IIGene repair experimentClassification and molecular pathways of main repair mechanisms

According to the type of injury and repair strategy, it can be divided into the following five categories:

(1) Mismatch Repair (MMR)

  • targetBase mismatches caused by replication errors (such as A-C pairing), single base insertions/deletions.

  • key steps

    1. recognizeMutS protein (prokaryotic MutS, eukaryotic MSH2/MSH6) recognizes mismatch sites.

    2. Chain differentiationDetermine the chain that needs to be repaired based on the unmethylated state of the newly synthesized chain (prokaryotic) or PCNA labeling (eukaryotic).

    3. Removal and repairMutL/ExoI removes the erroneous fragment, and DNA polymerase δ/ε and ligase complete the repair.

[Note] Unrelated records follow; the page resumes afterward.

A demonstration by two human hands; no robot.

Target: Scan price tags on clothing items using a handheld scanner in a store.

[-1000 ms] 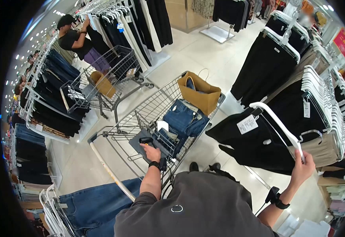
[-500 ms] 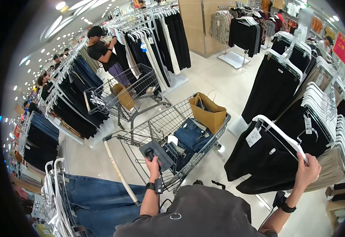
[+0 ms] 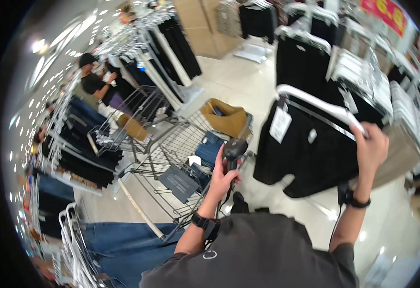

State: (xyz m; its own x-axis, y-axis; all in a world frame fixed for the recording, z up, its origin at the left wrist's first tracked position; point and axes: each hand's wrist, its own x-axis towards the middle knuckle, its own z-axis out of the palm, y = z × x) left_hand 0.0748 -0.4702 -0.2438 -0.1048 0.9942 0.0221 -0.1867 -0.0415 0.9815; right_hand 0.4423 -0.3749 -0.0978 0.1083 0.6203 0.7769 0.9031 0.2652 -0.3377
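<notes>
My left hand [image 3: 222, 180] is closed around the grip of a black handheld barcode scanner [image 3: 235, 150], raised in front of the shopping cart. My right hand [image 3: 371, 149] grips the end of a white hanger [image 3: 318, 105]. From that hanger hang black trousers [image 3: 311, 153], folded over, with their lower part spreading to the left. A white price tag [image 3: 280, 124] dangles near the left end of the hanger, to the right of the scanner and apart from it.
A wire shopping cart [image 3: 145, 168] holds folded jeans [image 3: 209, 148] and a brown paper bag [image 3: 227, 119]. Black trousers [image 3: 299, 62] hang on a rack at right. Blue jeans [image 3: 123, 245] hang at lower left. Beyond a second cart [image 3: 145, 103] stands a person [image 3: 93, 79].
My left hand has lifted the barcode scanner up and right, from over the cart towards the price tag. My right hand still holds the hanger. The view has shifted, moving the racks leftward and up.
</notes>
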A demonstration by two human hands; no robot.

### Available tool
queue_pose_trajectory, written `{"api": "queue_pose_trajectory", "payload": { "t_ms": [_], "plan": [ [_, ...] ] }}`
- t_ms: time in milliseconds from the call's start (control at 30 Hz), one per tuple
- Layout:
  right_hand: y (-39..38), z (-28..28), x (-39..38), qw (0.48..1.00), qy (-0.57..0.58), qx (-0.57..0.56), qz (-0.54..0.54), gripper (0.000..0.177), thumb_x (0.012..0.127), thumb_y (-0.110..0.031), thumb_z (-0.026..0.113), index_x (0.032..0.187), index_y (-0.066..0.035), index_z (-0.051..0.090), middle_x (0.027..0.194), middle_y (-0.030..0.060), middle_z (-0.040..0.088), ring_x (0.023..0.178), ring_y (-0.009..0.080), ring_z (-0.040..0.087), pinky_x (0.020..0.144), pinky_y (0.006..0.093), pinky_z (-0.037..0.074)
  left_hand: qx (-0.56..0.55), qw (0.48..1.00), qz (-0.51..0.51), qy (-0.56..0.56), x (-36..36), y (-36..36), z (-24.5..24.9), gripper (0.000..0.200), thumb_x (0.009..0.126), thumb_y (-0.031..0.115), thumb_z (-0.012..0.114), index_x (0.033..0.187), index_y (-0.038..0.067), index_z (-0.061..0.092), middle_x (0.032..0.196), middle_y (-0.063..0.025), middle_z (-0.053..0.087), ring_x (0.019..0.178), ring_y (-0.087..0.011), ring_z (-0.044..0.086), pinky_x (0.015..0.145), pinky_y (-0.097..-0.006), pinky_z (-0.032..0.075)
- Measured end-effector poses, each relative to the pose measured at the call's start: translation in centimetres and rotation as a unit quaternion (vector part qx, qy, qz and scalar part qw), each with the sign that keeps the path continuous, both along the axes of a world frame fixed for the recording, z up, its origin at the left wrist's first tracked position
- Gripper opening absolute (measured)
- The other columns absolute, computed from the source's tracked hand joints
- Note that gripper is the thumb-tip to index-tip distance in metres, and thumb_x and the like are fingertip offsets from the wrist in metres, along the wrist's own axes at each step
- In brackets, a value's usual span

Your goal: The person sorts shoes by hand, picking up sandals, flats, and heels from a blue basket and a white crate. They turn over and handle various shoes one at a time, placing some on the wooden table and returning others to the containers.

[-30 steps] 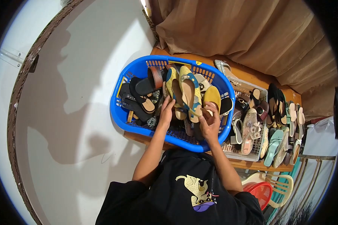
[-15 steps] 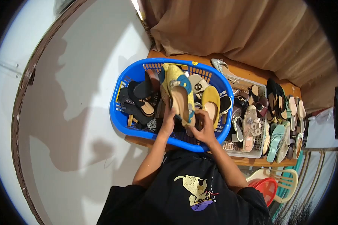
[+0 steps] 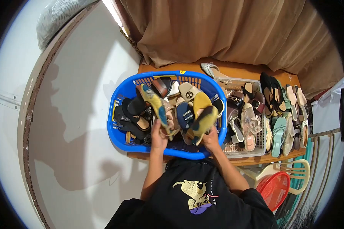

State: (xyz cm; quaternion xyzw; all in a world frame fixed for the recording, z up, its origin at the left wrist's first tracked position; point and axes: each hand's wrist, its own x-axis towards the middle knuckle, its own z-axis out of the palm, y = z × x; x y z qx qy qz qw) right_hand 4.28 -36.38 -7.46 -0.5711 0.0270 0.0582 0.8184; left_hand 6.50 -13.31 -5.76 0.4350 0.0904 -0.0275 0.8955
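In my left hand [image 3: 159, 138] is a yellow and blue patterned flat shoe [image 3: 156, 104], gripped near one end and tilted with its toe up and away. My right hand [image 3: 211, 139] grips a matching flat shoe [image 3: 207, 121], turned partly on its side. Both shoes are held over a blue plastic laundry basket [image 3: 179, 153] full of footwear. Between them lies a navy sandal [image 3: 182, 111]. Behind the right shoe a mustard flat shoe [image 3: 202, 100] is partly covered. Black sandals [image 3: 135, 107] fill the left of the basket.
A clear plastic crate [image 3: 260, 147] of shoes stands right of the basket on the wooden table [image 3: 233, 68]. Beyond it are rows of sandals, including mint slides [image 3: 279, 131]. A cream chair [image 3: 300, 175] with a red basin [image 3: 275, 187] is at lower right. Brown curtain [image 3: 218, 30] hangs behind.
The two yellow and blue shoes, held together before, are now apart, one in each hand. My right hand has turned its shoe over to the right. The camera view has shifted slightly.
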Motion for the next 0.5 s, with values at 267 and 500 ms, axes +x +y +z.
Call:
{"api": "queue_pose_trajectory", "payload": {
  "t_ms": [267,500],
  "plan": [
    [-3.0,9.0,1.8,0.812,-0.337,-0.436,-0.194,0.027,0.063,0.005,0.078,0.084,-0.007,0.068,0.129,0.0131,0.062,0.138,0.0413,0.05,0.109,0.0505,0.044,-0.163,0.954,-0.252,-0.012,0.0,2.3,7.2,0.07,0.096,0.041,0.066,0.142,-0.008,0.047,0.129,-0.0261,0.058,0.097,-0.026,0.064,0.08,-0.0379,0.058],
    [-3.4,10.7,4.0,0.797,-0.375,-0.431,-0.196,0.021,0.066,0.001,0.084,0.079,-0.006,0.07,0.129,0.0127,0.06,0.136,0.0417,0.052,0.107,0.0523,0.047,-0.074,0.969,-0.235,0.019,-2.6,-3.2,3.2,0.065,0.099,0.044,0.066,0.144,0.001,0.051,0.133,-0.0129,0.065,0.115,-0.0222,0.066,0.097,-0.0364,0.057]
  ]
}}
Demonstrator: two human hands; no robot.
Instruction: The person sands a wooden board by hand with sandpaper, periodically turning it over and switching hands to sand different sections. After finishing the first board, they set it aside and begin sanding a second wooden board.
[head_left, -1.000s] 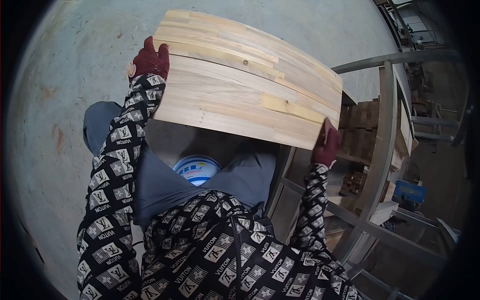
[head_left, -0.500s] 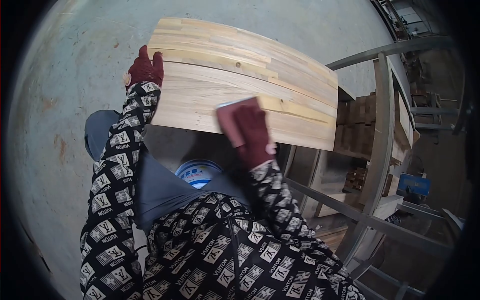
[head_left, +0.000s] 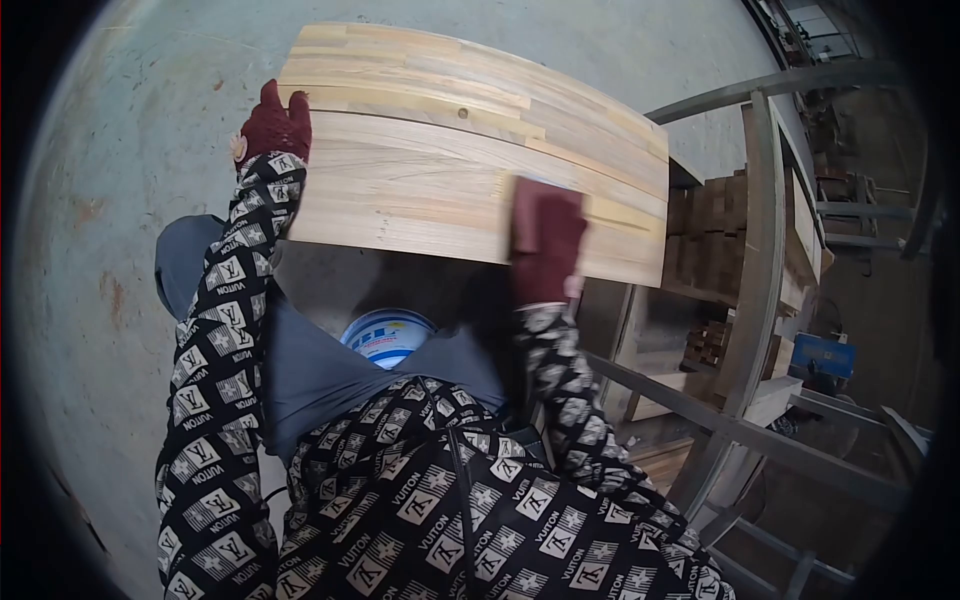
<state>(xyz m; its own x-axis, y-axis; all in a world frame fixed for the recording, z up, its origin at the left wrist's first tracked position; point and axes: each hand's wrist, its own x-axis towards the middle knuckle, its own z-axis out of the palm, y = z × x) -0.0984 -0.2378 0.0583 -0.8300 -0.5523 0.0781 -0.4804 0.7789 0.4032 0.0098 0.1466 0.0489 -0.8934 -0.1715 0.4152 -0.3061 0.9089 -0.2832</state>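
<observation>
A pale board of joined wood strips [head_left: 400, 165] lies across in front of me. My left hand [head_left: 276, 125], in a dark red glove, holds the board's left edge, with fingers resting at its rim. In a matching glove, my right hand [head_left: 552, 245] is on the right half of the board, near its close edge. It is closed round a flat reddish pad [head_left: 530, 215], blurred by motion, which lies against the wood.
A blue and white bucket [head_left: 388, 335] stands below the board between my legs. Metal frames [head_left: 762, 260] rise on the right, with stacked wood blocks [head_left: 712, 215] beside them. Farther right is a blue box [head_left: 823, 355].
My right hand has moved to the right along the board with the pad. The board and my left hand appear slightly farther left and up in view.
</observation>
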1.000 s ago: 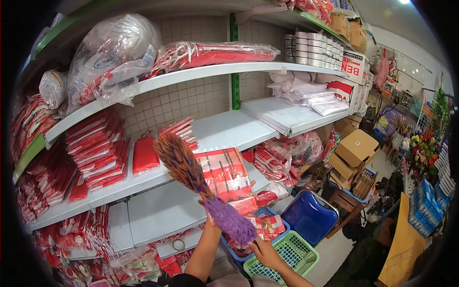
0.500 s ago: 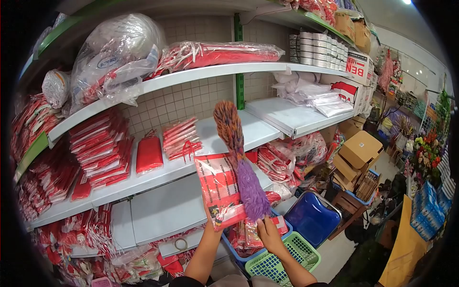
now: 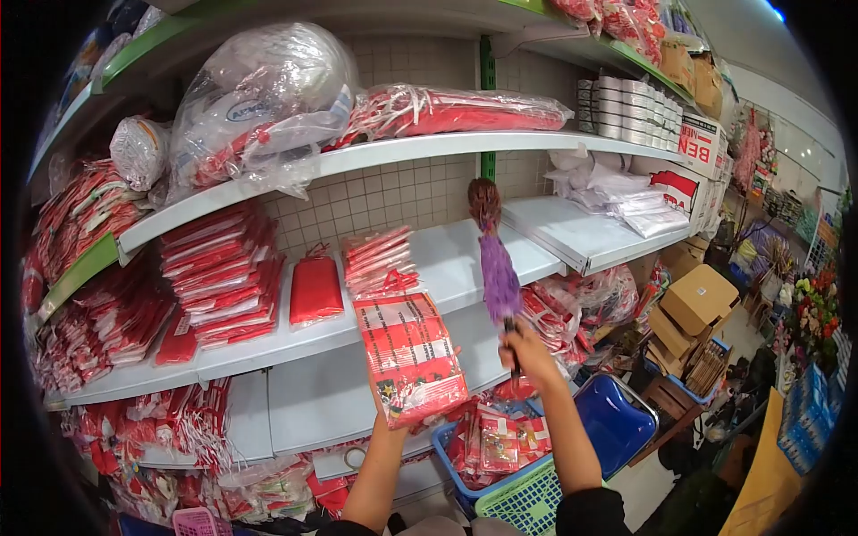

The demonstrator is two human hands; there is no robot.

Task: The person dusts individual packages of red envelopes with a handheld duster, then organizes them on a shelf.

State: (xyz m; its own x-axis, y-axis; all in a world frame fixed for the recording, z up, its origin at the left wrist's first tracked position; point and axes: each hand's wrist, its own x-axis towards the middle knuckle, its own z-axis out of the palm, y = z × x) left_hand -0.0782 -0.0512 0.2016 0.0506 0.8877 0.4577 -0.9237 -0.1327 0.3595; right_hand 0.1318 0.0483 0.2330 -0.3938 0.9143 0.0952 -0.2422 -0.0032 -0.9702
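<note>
My right hand (image 3: 527, 354) is wrapped round the dark handle of a fluffy duster (image 3: 499, 272), purple below and brown at its tip, held upright in front of the middle shelf. In my left hand (image 3: 391, 423) is a flat plastic-wrapped red and white packet (image 3: 409, 344) with printed lines, gripped by its lower edge; the fingers are mostly hidden behind it. Just beyond the packet lies a small pile of red and white packets (image 3: 380, 261) on the middle shelf (image 3: 451, 246). Beside that pile is a red wrapped bundle (image 3: 315, 290).
A tall stack of red packets (image 3: 222, 277) stands at the left. Below my hands are a blue basket (image 3: 444, 438) of packets and a green basket (image 3: 518, 500). A blue chair (image 3: 617, 424) and open cardboard boxes (image 3: 702, 295) are at the right. Large plastic bags (image 3: 268, 107) lie on the upper shelf (image 3: 402, 154).
My right hand has moved up and away from the packet, taking the duster with it toward the shelf. The packet in my left hand is now uncovered. The view has shifted slightly.
</note>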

  • Disease associationMMR deficiency leads to hereditary non polypoid colorectal cancer (HNPCC).

(2) Excision Repair

Divided into three categories based on the extent of damage:

  1. Base Excision Repair (BER)

    • goalOxidative/alkylated damaged bases (such as 8-oxoniao purine).

    • process

  • DNA glycosylation enzyme cleaves damaged base → AP site formation → AP endonuclease cleaves phosphodiester bond → DNA polymerase β fills → Ligase closes gap.

  1. Nucleotide Excision Repair (NER)

    • goalUV induced damage to pyrimidine dimers, chemical adducts, and other large fragments.

    • mechanism

  • XPC-RAD23B complex recognizes damage → TFIIH uncoils DNA → XPA/XPG cleaves 24-32 nt fragments containing damage → DNA polymerase δ/ε/κ synthesizes new chains.

    • Disease associationNER defects lead to Xeroderma Pigmentosum.

  1. Direct Repair

    • goalSpecific chemical modifications (such as O ⁶ - methylniao purine).

    • Enzyme mediatedMGMT protein directly transfers methyl groups without the need for cleavage.

(3) Double Strand Break Repair (DSBR)

DNA double strand breaks are the most lethal damage, mainly repaired through two pathways:

  1. Non Homologous End Joining (NHEJ)

    • featureQuick but error prone, connect the broken end directly.

    • key proteinKu70/80 recognizes breakage → DNA PKcs activation → XLF/XRCC4/Ligase IV linkage.

    • riskEasy to cause insertion/deletion mutations (indel), which is the main cause of off target effects in CRISPR editing.

  2. Homologous Recombination (HR)

    • feature: High fidelity, requiring sisters chromatids as templates.

    • process

  • MRN complex cleaves 5 'end → RAD51 forms single stranded DNA protein filaments → invades homologous template → DNA synthesis → Holliday linker dissociation.

    • applicationCRISPR-HDR technology enables precise gene knock in or point mutation repair.

(4) Synthesis Dependent Strand Annealing (SDSA)

  • positioningSubtypes repaired by HR to avoid cross recombination.

  • mechanism

    • After cutting off the broken end, it invades the homologous template → DNA synthesis and extension → new strand detachment from the template and annealing with the other broken end → connection completion and repair.

  • Technical valueThe ExACT model combining CRISPR with single stranded oligonucleotide (ssODN) is based on SDSA, achieving precise repair of point mutations.